Horacio Serpa
Siempre nos hemos alimentado de promesas y frustraciones. Relámpagos que iluminan el firmamento de lo social seguidos de largos períodos de oscuridad. En el siglo 19 y bien entrado el siglo 20 gran parte de la población se alimentaba de esperanzas celestiales que la mantenía en la penuria convencida de que los años de necesidades serían recompensados con siglos de bienaventuranza. Los laicos pusieron el pecho al fuego oficial porque creyeron que la tierra era para los que la trabajaban. A López Pumarejo y a Lleras Restrepo les enmuchilaron sus reformas al agro y el SETTT de López Michelsen (salud, educación, tierra, techo y trabajo) nunca operó en un sistema de manguala como el Frente Nacional.
En el actual sistema, con el actual modelo económico, con los partidos políticos dedicados solamente a la lucha electoral, no hay espacios para los cambios. La disputa es por la Presidencia de la República, las gobernaciones, Alcaldías y las mayorías en el Congreso Nacional, sin propósitos gubernamentales ni legislativos de fondo, para las transformaciones. De la política se apoderaron los titulares, los enunciados, las reformitas sobre lo mismo, sin compromiso con un pueblo marginado y apático que se contenta con decir en las encuestas que es feliz, aplaudir los reinados de belleza, festejar en las ferias de pueblo y esperar las elecciones para ver quien ofrece más por el voto.
Claro, todos tenemos celular y televisión, en señal de progreso y equidad. A los que hacen malabares en los semáforos se les considera empleados con ingreso y seguridad social. La vida pasa apacible. No importa que los niños no tengan pre-escolar ni que los jovencitos de noveno grado tengan que retirarse de las escuelas para dedicarse a luchar por la vida en la dulce edad de los catorce años.
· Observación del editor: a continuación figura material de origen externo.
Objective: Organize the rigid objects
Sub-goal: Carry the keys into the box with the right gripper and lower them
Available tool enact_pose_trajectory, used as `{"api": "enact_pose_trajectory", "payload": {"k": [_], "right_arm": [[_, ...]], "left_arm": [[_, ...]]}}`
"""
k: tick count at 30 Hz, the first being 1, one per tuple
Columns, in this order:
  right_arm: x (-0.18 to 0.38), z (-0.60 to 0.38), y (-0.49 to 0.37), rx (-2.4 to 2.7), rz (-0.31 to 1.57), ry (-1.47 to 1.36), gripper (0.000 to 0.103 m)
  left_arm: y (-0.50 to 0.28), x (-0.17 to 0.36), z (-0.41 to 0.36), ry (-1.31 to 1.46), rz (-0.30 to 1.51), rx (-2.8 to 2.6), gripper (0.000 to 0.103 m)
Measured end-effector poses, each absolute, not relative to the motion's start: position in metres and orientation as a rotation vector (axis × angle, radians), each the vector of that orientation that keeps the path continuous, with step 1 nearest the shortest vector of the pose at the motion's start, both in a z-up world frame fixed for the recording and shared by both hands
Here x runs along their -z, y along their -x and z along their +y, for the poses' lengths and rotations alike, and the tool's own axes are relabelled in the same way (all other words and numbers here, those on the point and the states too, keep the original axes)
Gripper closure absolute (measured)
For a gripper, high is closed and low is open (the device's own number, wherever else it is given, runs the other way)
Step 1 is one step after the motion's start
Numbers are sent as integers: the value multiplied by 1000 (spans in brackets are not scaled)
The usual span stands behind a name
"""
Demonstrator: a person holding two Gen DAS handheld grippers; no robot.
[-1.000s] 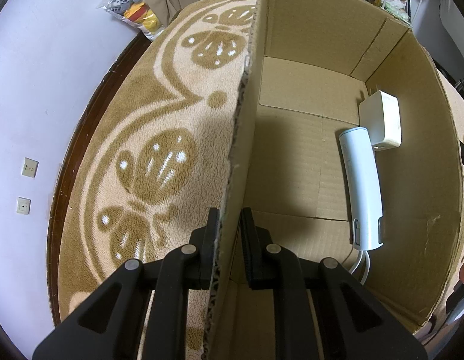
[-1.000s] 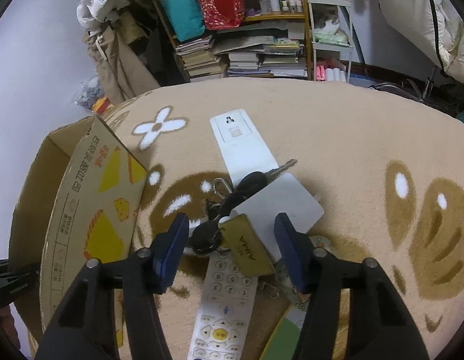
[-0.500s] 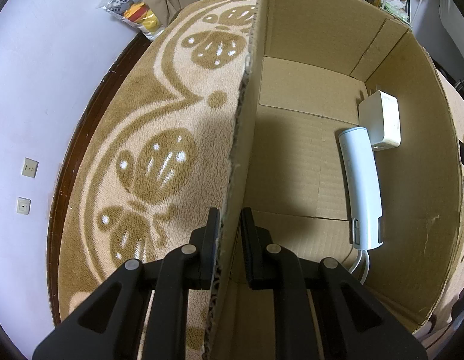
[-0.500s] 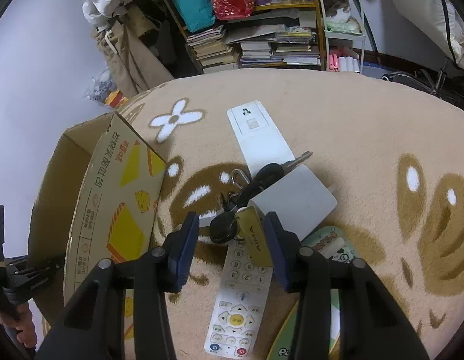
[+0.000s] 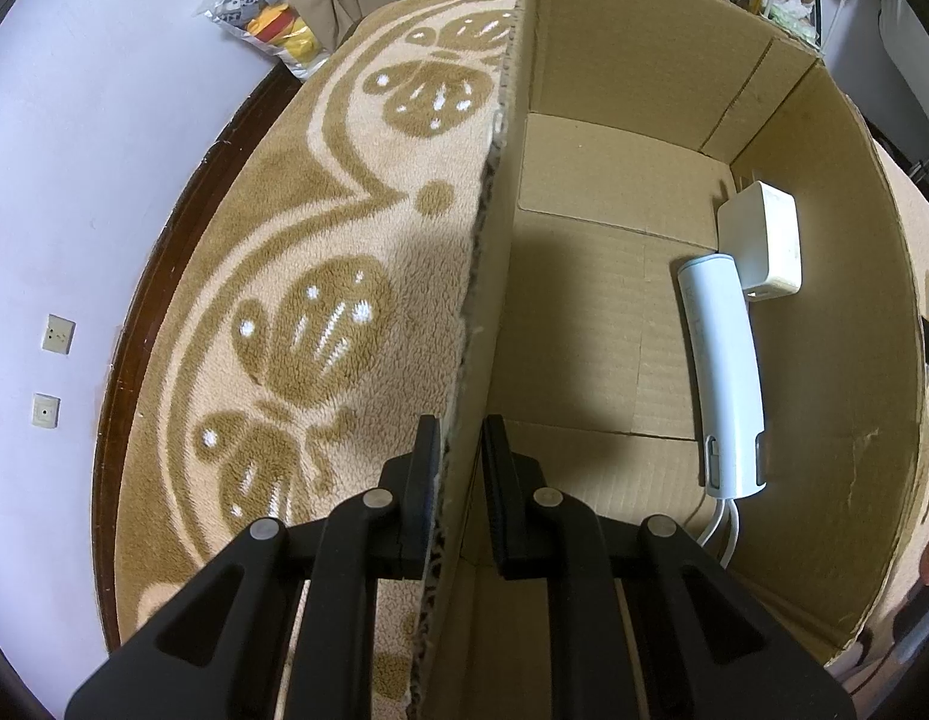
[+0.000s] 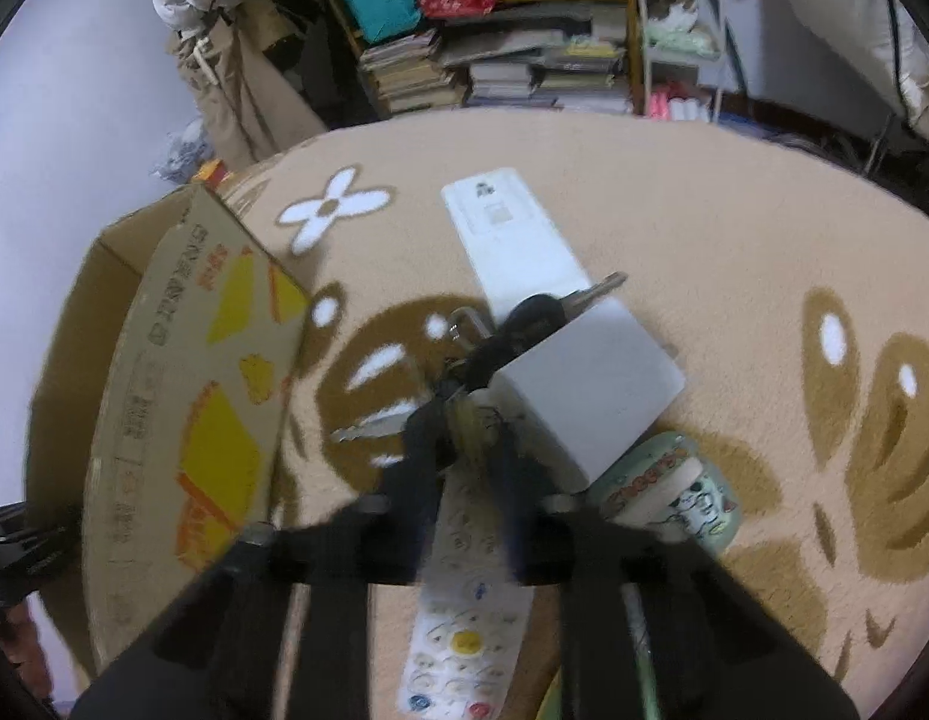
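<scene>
Clamping the near wall of the cardboard box [image 5: 584, 312], the left gripper [image 5: 461, 474] has one finger outside over the carpet [image 5: 320, 276] and one inside, pads pressed on the corrugated edge; nothing in this view differs from a second ago, so the box is simply being held steady. Inside lie only two things, both against the far right wall: a pale blue handheld device [image 5: 725, 372] with white cords trailing from its near end, and a white adapter block [image 5: 761, 243] touching its far tip. Most of the box floor is bare.

The right wrist view is motion-blurred. The right gripper [image 6: 467, 420], whose jaws stood wide around the key bunch [image 6: 512, 336] a second ago, has just been closing and is now pinched on the brass-coloured tag of that bunch. The keys rest on a white remote [image 6: 512, 240] and against a white flat box [image 6: 590, 384], not visibly lifted. That suggests the grasp is made and the bunch is probably next for the box, whose printed outer wall [image 6: 188, 396] stands just to the left. Below the gripper lies a second remote [image 6: 464, 642] with coloured buttons, and a green printed tin [image 6: 680, 492] sits to its right, all on the carpet awaiting sorting.
</scene>
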State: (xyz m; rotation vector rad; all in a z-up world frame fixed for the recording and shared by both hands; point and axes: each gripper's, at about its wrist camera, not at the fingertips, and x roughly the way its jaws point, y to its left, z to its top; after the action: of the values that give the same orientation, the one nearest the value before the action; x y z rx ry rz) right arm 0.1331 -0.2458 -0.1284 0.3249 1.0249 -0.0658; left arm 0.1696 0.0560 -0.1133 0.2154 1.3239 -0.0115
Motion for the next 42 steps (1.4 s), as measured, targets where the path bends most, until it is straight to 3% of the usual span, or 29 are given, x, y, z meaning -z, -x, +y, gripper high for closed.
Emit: {"api": "enact_pose_trajectory", "payload": {"k": [27,42], "right_arm": [[9,-184,-134,-84,734,-259,98],[10,-122,-139,-227,741,-199,98]], "left_arm": [[-165,112,48,-262,1308,10,91],[-164,113,45,-275,1305,5,90]]}}
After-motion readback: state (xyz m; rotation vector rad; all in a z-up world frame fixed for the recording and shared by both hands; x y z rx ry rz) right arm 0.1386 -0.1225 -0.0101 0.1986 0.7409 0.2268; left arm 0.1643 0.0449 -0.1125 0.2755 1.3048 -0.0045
Tampoco interesa que en las cifras aparezcamos como uno de los países más desiguales del mundo. Nos acostumbramos al status quo y el pueblo irredento que llamaba Gaitán, como en la parábola del rico Epulón, vive pendiente de las migajas que caen de la mesa en la que se sirven los banquetes de los opulentos.
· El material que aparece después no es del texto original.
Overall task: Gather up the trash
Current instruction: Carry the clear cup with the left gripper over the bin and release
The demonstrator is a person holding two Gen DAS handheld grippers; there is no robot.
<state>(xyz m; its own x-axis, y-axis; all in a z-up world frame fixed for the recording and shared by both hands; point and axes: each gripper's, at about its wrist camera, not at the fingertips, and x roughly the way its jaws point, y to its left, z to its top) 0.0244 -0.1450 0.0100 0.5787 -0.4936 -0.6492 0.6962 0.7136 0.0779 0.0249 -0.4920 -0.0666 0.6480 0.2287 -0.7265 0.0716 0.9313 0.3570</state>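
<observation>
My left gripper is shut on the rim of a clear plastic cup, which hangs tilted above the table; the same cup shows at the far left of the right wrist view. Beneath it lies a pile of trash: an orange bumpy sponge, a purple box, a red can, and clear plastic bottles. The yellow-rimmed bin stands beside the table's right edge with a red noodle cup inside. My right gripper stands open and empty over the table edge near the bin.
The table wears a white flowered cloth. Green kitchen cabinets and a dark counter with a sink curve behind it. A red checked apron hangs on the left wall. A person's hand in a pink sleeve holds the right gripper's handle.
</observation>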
No todo está perdido. Con la paz deben venir cambios ciertos en la estructura institucional, en las costumbres nacionales y en los manejos económicos. Si no es así, seguiremos entre frustraciones y desgracias, y la violencia volverá a empotrarse en la vida de los colombianos. El momento es para las reformas.
Tenemos que ser capaces de señalarlas, lucharlas e imponerlas. Se requiere un cambio esencial en el contenido de nuestra débil democracia. Hay que lograr consciencia sobre lo que valen los Derechos Humanos, para que su respeto amplio y efectivo sea un compromiso nacional. Y hay que encontrar la forma de que nuestro sistema económico incluya, no acumule, y reparta con equidad. Todos debemos tener derecho a la riqueza nacional. Si ello no ocurre, no llegará la paz. Pero la oportunidad está cerca y tenemos que lograrla.